= Vertus Hardiman =

American victim of radiation experiments

Vertus Wellborn Hardiman (March 9, 1922 - June 1, 2007) was a victim of a US government human radiation experiment at the age of five that left him with a painful skull deformity that forced him to cover his head for 80 years. His case has been cited as an example of medical racism.

== Life ==
Hardiman was born in Lyles Station, Indiana and attended Lyles Consolidated School. In 1927, he and nine other children, all from Lyles Consolidated School, were severely irradiated during a medical experiment conducted at the local county hospital. To get parental consent the experiment was misrepresented as a new therapy for the scalp fungus known as ringworm.

The school children from Lyles Station School were delivered by their schoolbus, including Hardiman who was only five years old at the time and not technically enrolled in school. His mother sent him with his older brother to receive what they had been told was treatment for ringworm. All of the children treated with the radiation complained of the same symptoms: they all experienced headaches, suffered from dizziness, and felt extreme burning of the scalp.

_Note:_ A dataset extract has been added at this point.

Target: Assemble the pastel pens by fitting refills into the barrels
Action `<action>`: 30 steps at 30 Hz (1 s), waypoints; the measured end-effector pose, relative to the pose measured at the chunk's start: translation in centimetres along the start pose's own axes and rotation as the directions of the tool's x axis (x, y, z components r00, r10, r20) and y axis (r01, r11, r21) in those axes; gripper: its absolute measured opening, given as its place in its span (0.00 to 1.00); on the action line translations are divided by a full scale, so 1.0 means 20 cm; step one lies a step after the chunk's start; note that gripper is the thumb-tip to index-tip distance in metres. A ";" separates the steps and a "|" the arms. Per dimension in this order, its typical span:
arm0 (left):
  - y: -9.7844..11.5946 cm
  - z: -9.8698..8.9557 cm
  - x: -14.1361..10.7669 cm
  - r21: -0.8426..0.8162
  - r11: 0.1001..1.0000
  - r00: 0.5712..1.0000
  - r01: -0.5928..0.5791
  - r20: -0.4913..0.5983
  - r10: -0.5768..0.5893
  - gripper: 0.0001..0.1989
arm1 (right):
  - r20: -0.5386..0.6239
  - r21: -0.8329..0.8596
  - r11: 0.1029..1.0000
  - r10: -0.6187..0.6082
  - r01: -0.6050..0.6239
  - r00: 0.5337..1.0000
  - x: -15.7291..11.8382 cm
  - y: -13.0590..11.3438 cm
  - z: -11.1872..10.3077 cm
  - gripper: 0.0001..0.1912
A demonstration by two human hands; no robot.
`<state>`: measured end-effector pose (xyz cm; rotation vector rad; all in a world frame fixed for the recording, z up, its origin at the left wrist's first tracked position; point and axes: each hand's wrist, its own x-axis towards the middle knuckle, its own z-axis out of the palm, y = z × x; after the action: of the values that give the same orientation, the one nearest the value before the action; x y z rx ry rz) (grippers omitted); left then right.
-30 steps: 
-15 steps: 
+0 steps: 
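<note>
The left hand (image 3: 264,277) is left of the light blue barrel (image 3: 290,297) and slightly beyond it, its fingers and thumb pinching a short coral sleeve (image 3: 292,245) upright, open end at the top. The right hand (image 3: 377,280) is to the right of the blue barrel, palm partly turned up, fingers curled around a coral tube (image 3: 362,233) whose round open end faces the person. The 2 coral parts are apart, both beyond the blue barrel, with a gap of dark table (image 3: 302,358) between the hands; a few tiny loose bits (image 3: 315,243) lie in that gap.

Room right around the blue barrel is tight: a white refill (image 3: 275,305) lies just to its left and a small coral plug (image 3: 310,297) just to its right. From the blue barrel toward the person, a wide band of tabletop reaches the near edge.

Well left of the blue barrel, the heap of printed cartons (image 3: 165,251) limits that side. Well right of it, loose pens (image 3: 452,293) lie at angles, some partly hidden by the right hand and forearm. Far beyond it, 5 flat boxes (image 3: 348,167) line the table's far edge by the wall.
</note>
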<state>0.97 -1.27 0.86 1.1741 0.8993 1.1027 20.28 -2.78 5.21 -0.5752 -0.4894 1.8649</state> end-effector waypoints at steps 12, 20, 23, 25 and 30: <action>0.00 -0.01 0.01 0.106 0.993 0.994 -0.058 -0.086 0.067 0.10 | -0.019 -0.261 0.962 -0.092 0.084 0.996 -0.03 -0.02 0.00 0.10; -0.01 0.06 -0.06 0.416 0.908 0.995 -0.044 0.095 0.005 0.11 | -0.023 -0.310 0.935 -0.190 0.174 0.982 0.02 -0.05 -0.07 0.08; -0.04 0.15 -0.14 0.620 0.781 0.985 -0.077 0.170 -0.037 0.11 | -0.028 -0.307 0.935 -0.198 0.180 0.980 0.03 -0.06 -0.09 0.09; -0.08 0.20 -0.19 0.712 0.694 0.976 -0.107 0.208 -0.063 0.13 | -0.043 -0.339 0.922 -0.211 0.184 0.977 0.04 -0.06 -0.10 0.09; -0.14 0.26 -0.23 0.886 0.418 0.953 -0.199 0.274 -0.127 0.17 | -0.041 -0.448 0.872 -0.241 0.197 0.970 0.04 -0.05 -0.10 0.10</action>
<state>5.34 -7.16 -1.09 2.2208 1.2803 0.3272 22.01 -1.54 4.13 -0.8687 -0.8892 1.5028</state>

Eventually all the children lost their hair permanently.

Many of the children suffered long-term effects, but Hardiman's were the most pronounced. The radiation disfigured his head and left a large, open wound on the side of his skull. He hid his disfigurement by wearing a wig or a beanie.

The parents of the children met with a local lawyer and filed a lawsuit against the hospital, emphasizing how the parents had been misled and tricked, but the hospital was found not liable. Hardiman, who was African-American, believed the experiment was racially motivated. His case has been cited as an example of medical racism. Despite his conditions, Hardiman harbored no anger and rarely complained, stating, "If you’re angry, that means your heart’s not right."

In 1945 Hardiman traveled to California. In 1946 he worked for the County of Los Angeles General Hospital, where he was honored for his perfect attendance. He lived his last years in Altadena, California and died at age 85, after his wound became cancerous.

Hardiman's life is the subject of a documentary, Hole in the Head: A Life Revealed, released in 2011 that was written and produced by Wilbert Smith and directed by Brett Leonard.